I dont want to waste time with U..
I have paper next afternoon. Gud nite.


----------



## MetalheadGautham (Dec 20, 2007)

ravi_9793 said:
			
		

> I dont want to waste time with U..
> I have paper next afternoon. Gud nite.


then Best of Luck...

PS: On topic:

can anyone tell me the exact taxes applicable to imported electronics? The Import Duty and the VAT?


----------



## Choto Cheeta (Dec 20, 2007)

MetalheadGautham said:
			
		

> $400, thats Rs. 16,000, and anything below 20,000 rupees is concidered a possible buy by most of us



Thought at RBI its 1 USD => Rs. 40 /- but still when a tech product is launched I see the price mentioned in USD becomes 52 times than USD... so i guess it would be around Rs. 21,000/- and may be some extra bucks as TAX...

now if the company has some india centric plans then may be we get the system at 15k or lower...

now it doesn then rather than Rs. 21000/- (may be + some TAX) for that system or a Compaq Presario C702TU Rs 24,000/- inc tax



> Intel Celeron-M 530 @ 1.73GH,
> Intel 960GL Express Chipset / 1MB L2 Cache / 533 Mhz FSB),
> 512 MB PC2-5300 DDR2 (667 MHz),
> 80 GB SATA -
> ...



??



			
				MetalheadGautham said:
			
		

> anything below 20,000 rupees is concidered a possible buy by most of us.



If you can afford a 20k notebook, will it be really difficult to afford another 4k to buy more main stream product like, Compaq Presario C702TU ??



			
				MetalheadGautham said:
			
		

> can anyone tell me the exact taxes applicable to imported electronics? The Import Duty and the VAT?



Not sure, as general terms says, it upto 210%  lol: if the product is not available in india... 

but last time when i received ZUNE I digg up some info... where i found, if you are receiving any item electronics (computer parts, notebook, MP3/MP4 players, or such) up to Rs. 10000/- (value caculated by customs, so they may calculate any thing ) then free, any thing over 10k, means the extra ammount over 10k + 25%


----------



## MetalheadGautham (Dec 20, 2007)

thanks for the info cheeta! I will definitely look into this Compaq Presario C702TU if it exists.

And yea, the tax part is really pissing me off. Unless the government itself starts an electronics/computing company, I don't expect the taxes to go down.

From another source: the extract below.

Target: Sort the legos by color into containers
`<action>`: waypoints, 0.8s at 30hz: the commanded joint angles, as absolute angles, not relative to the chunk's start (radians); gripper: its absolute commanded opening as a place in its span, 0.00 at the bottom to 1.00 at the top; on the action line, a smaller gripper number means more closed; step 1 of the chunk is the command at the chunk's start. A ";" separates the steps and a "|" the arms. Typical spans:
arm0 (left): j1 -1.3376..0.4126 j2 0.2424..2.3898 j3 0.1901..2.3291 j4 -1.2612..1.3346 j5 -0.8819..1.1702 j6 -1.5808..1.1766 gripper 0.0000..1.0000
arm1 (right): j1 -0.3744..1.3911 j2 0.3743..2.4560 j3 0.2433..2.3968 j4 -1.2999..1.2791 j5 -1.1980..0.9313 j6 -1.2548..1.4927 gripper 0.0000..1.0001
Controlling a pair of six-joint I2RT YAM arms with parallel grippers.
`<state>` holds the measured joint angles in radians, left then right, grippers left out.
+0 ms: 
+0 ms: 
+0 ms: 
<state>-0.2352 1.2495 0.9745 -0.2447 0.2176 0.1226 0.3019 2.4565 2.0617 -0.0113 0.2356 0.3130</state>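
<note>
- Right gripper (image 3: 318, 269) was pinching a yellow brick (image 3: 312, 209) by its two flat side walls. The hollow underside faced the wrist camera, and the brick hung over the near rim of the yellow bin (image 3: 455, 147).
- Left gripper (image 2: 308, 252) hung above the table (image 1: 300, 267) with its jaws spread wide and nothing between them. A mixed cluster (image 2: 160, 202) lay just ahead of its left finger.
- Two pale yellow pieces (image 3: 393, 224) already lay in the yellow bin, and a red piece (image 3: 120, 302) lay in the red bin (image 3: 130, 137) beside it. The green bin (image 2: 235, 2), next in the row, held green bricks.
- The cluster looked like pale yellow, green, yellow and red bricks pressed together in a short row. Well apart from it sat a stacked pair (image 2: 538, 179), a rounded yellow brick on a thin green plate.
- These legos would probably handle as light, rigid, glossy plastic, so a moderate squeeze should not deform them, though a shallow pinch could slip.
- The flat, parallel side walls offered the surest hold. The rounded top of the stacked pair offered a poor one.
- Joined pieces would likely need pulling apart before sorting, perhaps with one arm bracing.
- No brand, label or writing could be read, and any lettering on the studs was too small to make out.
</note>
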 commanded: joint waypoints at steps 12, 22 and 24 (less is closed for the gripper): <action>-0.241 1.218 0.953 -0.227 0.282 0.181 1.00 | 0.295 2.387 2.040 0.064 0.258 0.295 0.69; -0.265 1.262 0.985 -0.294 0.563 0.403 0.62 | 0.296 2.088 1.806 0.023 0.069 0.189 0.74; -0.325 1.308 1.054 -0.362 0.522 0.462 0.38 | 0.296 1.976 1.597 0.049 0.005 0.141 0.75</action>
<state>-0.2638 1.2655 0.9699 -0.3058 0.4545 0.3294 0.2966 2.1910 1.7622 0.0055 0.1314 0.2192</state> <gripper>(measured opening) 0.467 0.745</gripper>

But still, Grey marlets to the rescue 

I think this clears that lappy up:
*chennai.vivastreet.co.in/laptop-computers+chennai/compaq-presario-c702tu--price-25550-/1112494

hmm... that compaq lappy does look good, especially if we concider upgrading the ram and the processor. Even otherwise, it can comfortably run Ubutnu and function as a mainstream laptop


----------



## Choto Cheeta (Dec 20, 2007)

@MetalheadGautham



			
				MetalheadGautham said:
			
		

> I will definitely look into this Compaq Presario C702TU if it exists.



Personally i always try to provide as thruthful and accurate information as possible...

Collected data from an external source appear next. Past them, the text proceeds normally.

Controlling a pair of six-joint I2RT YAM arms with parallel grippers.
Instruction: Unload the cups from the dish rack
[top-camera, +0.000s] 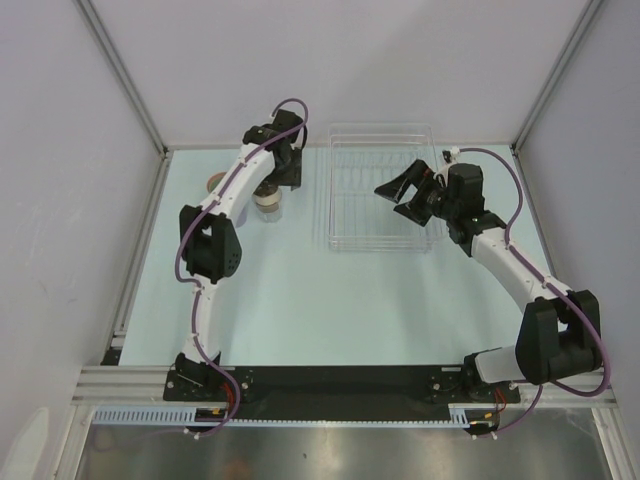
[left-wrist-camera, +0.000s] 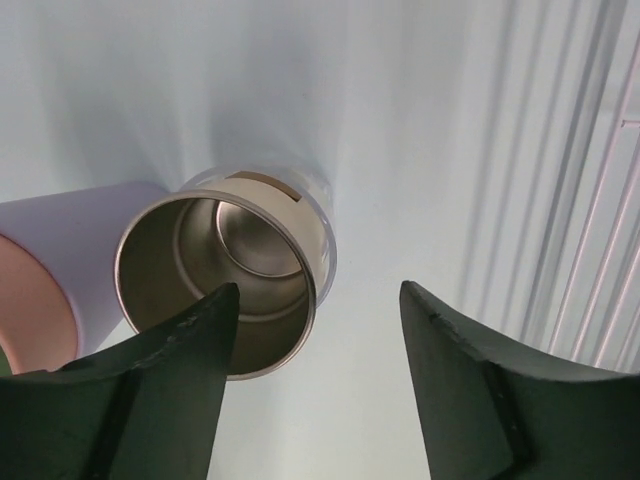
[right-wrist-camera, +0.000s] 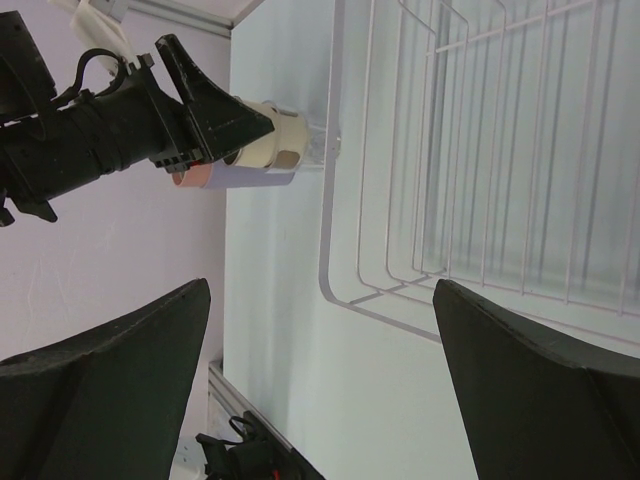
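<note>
The clear dish rack (top-camera: 380, 186) stands at the back middle, and no cup shows inside it. A beige-tan cup (top-camera: 268, 200) stands upright on the table left of the rack, mouth up in the left wrist view (left-wrist-camera: 225, 290). A lilac cup (left-wrist-camera: 70, 235) lies beside it with a salmon-pink patch (left-wrist-camera: 30, 310) at its end. My left gripper (top-camera: 285, 178) hangs open and empty just right of the beige cup (right-wrist-camera: 272, 138). My right gripper (top-camera: 390, 200) is open and empty over the rack's middle.
The rack's ribs fill the right edge of the left wrist view (left-wrist-camera: 600, 200), and its rounded corner shows in the right wrist view (right-wrist-camera: 335, 290). Grey walls close the table's back and sides. The black base rail (top-camera: 340, 380) runs along the near edge.
</note>
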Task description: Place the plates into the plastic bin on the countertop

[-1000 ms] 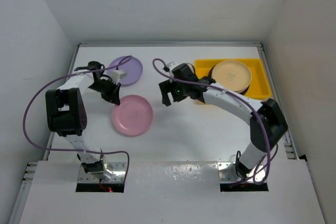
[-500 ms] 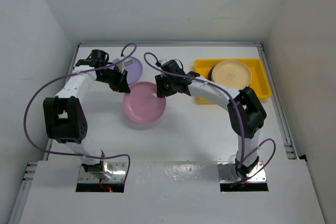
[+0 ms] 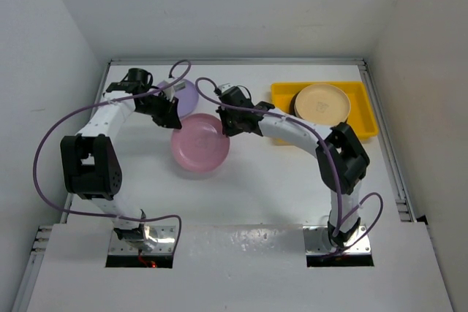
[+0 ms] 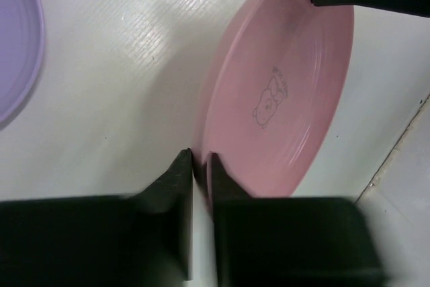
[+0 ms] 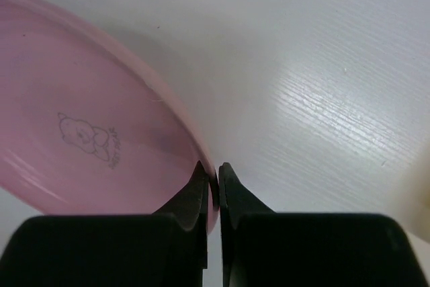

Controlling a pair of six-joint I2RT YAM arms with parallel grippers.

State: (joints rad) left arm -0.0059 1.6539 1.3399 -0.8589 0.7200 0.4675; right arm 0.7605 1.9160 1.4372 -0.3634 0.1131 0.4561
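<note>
L claw [image 4: 200,169] and R claw [image 5: 213,181] are each pinched nearly closed on opp. rims of the pink plate [image 3: 199,145], at mid-surface [image 3: 263,180], left of the yellow bin [image 3: 281,93]. Cream plate [image 3: 322,104] lies in bin. Lilac plate [image 3: 189,96] lies just beyond pink plate, far-left.
</note>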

in Kolkata with free gift and without bargain the price is Rs. 24000/- incl all tax, so I guess we can brgain a little more  so I said 24000/- to safe, and are you from Chennai ??

look here then 

*www.onlinestore.net.in/store/index.php?target=products&product_id=29780



			
				MetalheadGautham said:
			
		

> hmm... that compaq lappy does look good, especially if we concider upgrading the ram and the processor. Even otherwise, it can comfortably run Ubutnu and function as a mainstream laptop



Once again some personal thoughts... Processor upgrade is really costly as Compaq doesnt allow from factory... but why u need a procy upgrade ?? all linux distro will fly with 1.73 GHz Cel M procy..

those who plans vista all this Notebook needs is another 512 MB RAM, this one even comes with Intel GL960 (GMA x3100) so full compatibility with Vista 

Intel GL 960


----------



## MetalheadGautham (Dec 20, 2007)

I am from bangalore, and I confirmed that laptop's existance from the website of HP-India.

I guess we need more exploration into the world of value laptops.

PS: what IS the most VFM laptop available? Be it of any config, I am asking the maximum VFM for what it offers.

wow... this is starting to look better now


----------



## Choto Cheeta (Dec 20, 2007)

MetalheadGautham said:
			
		

> I am asking the maximum VFM for what it offers.



its really subjective question... as really depends on the need...


----------



## MetalheadGautham (Dec 20, 2007)

Choto Cheeta said:
			
		

> its really subjective question... as really depends on the need...


 how? I am talking about the Rs. 1000 to Rs. 100000 range here. Simple laptops.

PS: I suppose an extra 512 mb stick for around Rs. 800 will make C702TU a powerbook, thanks to the dual channel config. And yes, Linux distros will perform well on this one, but only problem is compiling software. It requires a fast processor if you hate time lags. Multimedia Encoding is also a problem, but who wants all that in a laptop? I hope this has good power saving capabiities? I wish someone in this forum writes a review about it.(I am indirectly asking you a favour)

Edit: how about helping this guy while you are online, cheeta?
*www.thinkdigit.com/forum/showthread.php?p=696184#post696184


----------



## Choto Cheeta (Dec 20, 2007)

MetalheadGautham said:
			
		

> how? I am talking about the Rs. 1000 to Rs. 100000 range here. Simple laptops



All are in some way Value for money...

Compaq C702TU
Dell 1420
Dell 1720
Compaq 6608AU

they all serve different purpose and for some reason or not they are vaule for money with the config they come with...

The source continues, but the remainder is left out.